Phil Sandifer wrote:
On Feb 24, 2007, at 10:26 PM, geni wrote:
For an impossible task it appears to have been
done an awful lot of
times. Anyone writing a review article will establish what is and is
not a reliable source.
Yes. But they don't do it in an absolute, black and white sense that
is proscriptive for all other review articles.
Sorry to breach etiquette, but did you not mean "prescriptive" instead
of "proscriptive"? There's a big difference.
It generally
fairly well known which journals can be trusted and which
ones need to be used with caution that the reactions they describe may
only work one time in 10.
But [[WP:RS]] lacks a list of those. And no such list readily
presents itself in the humanities.
Taking this to it's logical conclusion, a claim that a source is
reliable is a statement that should itself be reliably sourced.
Depends on the
area you are looking at. I'm seeing a lot more
citations.
Citations != quality. And are, in fact, at times antithetical to it.
The more citations to secondary sources [[Jacques Derrida]] has, the
worse of an article it will be. Guarantee it.

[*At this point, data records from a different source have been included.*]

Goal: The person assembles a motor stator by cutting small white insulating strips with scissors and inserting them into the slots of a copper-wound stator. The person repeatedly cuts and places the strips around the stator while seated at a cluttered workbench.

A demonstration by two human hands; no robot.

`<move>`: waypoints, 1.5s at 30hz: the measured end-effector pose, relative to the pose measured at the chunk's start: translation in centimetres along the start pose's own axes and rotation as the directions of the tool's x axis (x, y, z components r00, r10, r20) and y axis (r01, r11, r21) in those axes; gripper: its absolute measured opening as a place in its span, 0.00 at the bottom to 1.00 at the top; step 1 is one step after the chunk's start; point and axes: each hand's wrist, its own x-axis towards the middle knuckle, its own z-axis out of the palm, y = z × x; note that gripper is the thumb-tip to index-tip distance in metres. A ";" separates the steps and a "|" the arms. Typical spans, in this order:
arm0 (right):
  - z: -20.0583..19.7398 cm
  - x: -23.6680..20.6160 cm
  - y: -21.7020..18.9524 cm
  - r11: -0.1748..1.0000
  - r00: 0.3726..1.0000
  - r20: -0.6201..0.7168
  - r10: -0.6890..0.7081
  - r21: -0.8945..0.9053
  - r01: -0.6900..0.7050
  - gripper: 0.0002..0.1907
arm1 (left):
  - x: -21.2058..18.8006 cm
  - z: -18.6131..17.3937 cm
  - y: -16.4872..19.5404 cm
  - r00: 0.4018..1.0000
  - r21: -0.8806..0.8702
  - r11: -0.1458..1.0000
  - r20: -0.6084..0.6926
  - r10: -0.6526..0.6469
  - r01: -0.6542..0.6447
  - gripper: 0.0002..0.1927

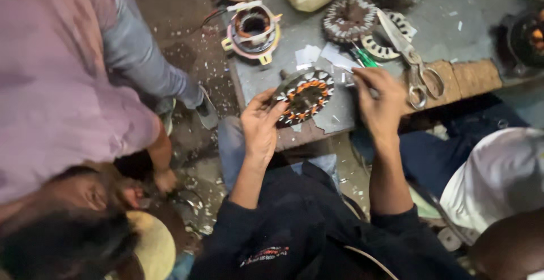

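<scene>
My left hand (259,126) grips the near edge of a round motor stator (306,94) with orange copper windings and white slot liners, tilted up on the grey bench (283,70). My right hand (381,101) is closed around a thin tool; its tip is blurred, just right of the stator. Both forearms come from dark sleeves at the bottom.
Large scissors (413,65) lie on a wooden block (470,79) to the right. Other stators (349,20) and a wound motor part (253,31) sit further back, with a green-handled tool (365,59). One person crouches at left (62,99), another at right (498,178).
</scene>
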 end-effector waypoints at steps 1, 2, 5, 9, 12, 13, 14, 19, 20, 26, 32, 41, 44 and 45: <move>0.1 0.0 0.3 0.996 0.999 0.019 -0.043 -0.072 0.044 0.09 | 0.0 0.0 -0.2 0.999 -0.016 0.999 0.014 0.035 -0.035 0.18; 0.2 0.0 0.5 0.986 0.995 0.045 -0.086 -0.140 0.091 0.09 | 0.0 0.2 -0.4 0.999 -0.009 0.999 0.014 0.038 -0.038 0.18; 1.0 0.3 0.8 0.990 0.984 0.130 -0.118 -0.067 0.128 0.15 | 0.0 0.6 -0.9 0.997 0.024 0.997 -0.018 0.071 -0.071 0.17; 1.9 1.2 0.7 0.963 0.958 0.229 -0.173 -0.167 0.214 0.26 | -0.2 1.3 -1.4 0.990 0.043 0.993 -0.082 0.111 -0.108 0.14; 2.2 2.0 0.5 0.927 0.937 0.282 -0.207 -0.250 0.280 0.35 | -0.3 1.6 -1.4 0.987 0.042 0.992 -0.106 0.121 -0.117 0.13; 2.3 2.2 0.5 0.915 0.927 0.303 -0.221 -0.264 0.304 0.37 | -0.3 1.6 -1.4 0.985 0.045 0.992 -0.115 0.125 -0.121 0.13; 2.4 2.4 0.5 0.903 0.917 0.324 -0.235 -0.277 0.329 0.38 | -0.3 1.7 -1.4 0.986 0.044 0.991 -0.106 0.128 -0.124 0.13; 2.5 3.1 0.9 0.901 0.903 0.364 -0.228 -0.271 0.337 0.33 | -0.3 2.0 -1.4 0.983 0.049 0.987 -0.092 0.159 -0.155 0.14; 2.4 3.0 1.0 0.907 0.901 0.373 -0.221 -0.262 0.331 0.32 | -0.3 2.0 -1.4 0.984 0.053 0.988 -0.090 0.152 -0.148 0.13; 0.5 1.4 1.8 0.921 0.927 0.292 -0.234 -0.239 0.307 0.22 | -0.4 2.1 -1.2 0.986 0.052 0.988 -0.069 0.150 -0.147 0.13; -1.7 -0.9 2.9 0.984 0.980 0.097 -0.175 -0.013 0.177 0.20 | -0.1 2.3 -1.7 0.981 0.135 0.977 -0.087 0.174 -0.162 0.13; -1.6 -5.7 3.5 0.623 0.992 0.000 0.125 0.779 -0.079 0.10 | -1.2 6.6 1.7 0.917 0.603 0.744 -0.051 0.396 -0.287 0.19; -1.0 -7.5 3.5 0.574 0.994 0.093 0.050 0.812 -0.105 0.11 | -3.5 8.7 3.0 0.681 0.816 0.103 0.398 0.614 -0.569 0.23; -0.7 -8.2 3.4 0.562 0.992 0.112 0.061 0.817 -0.127 0.12 | -4.1 9.2 3.3 0.664 0.774 0.052 0.503 0.553 -0.631 0.23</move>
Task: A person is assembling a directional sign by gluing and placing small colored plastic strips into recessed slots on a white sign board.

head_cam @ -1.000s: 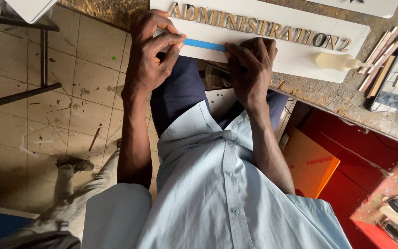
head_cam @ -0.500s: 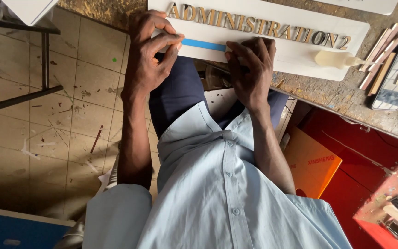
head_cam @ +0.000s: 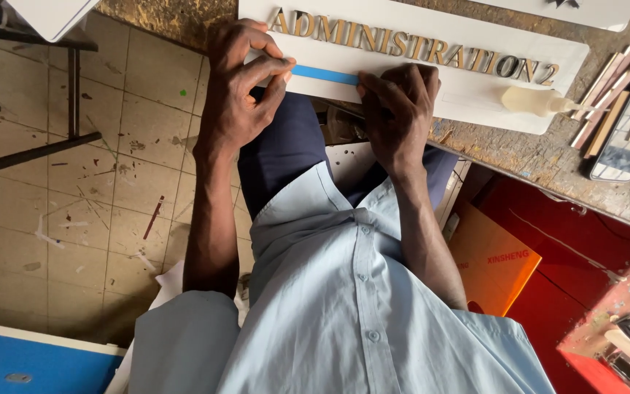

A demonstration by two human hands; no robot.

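Observation:
A long white sign board (head_cam: 475, 91) lies on a rough workbench, with a row of raised gold letters (head_cam: 410, 47) fixed along it. Below the letters a blue strip of tape (head_cam: 324, 74) runs along the board. My left hand (head_cam: 238, 80) pinches the left end of the blue strip between thumb and fingers. My right hand (head_cam: 399, 109) presses flat on the board at the strip's right end, fingers bent over it.
A small cream glue bottle (head_cam: 537, 101) lies on the board's right part. Wooden sticks (head_cam: 610, 95) and a phone (head_cam: 628, 135) lie at the bench's right. An orange box (head_cam: 494, 259) stands under the bench. Tiled floor (head_cam: 96, 182) and a metal frame (head_cam: 30, 146) are at left.
Both hands stay on the blue strip. A person's foot and leg seen on the floor at lower left have gone out of view.

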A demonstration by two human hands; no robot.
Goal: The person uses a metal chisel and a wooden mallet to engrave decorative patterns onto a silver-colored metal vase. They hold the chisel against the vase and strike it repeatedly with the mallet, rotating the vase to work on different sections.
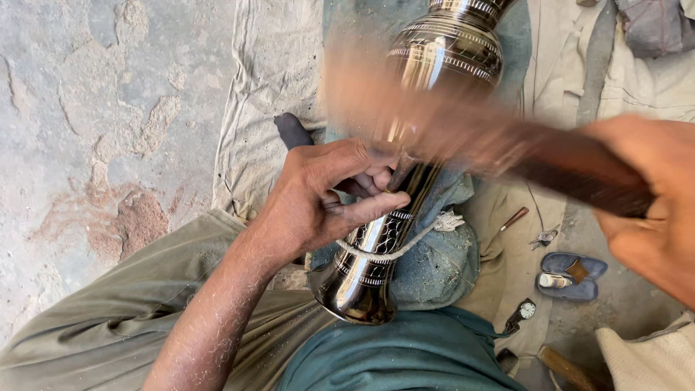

An excess of citations can have the appearance of a snow job.
[[WP:AGF]]
We are talking about stuff off wikipedia here. AGF does not apply.
Thus there is no reason to make assumptions of any type.
We're talking about well-intentioned critiques of how Wikipedia is
working. The prerequisite for assuming good faith is not an account -
it's a contribution to the conversation. Noah, McCloud, and Straub
have all contributed to the conversation and deserve at least an
assumption of good faith.
Yes! Geni's rejection of Assume Good Faith gives the impression that
this maxim was newly invented for Wikipedia. It has long been a
fundamental principle for anyone to get along.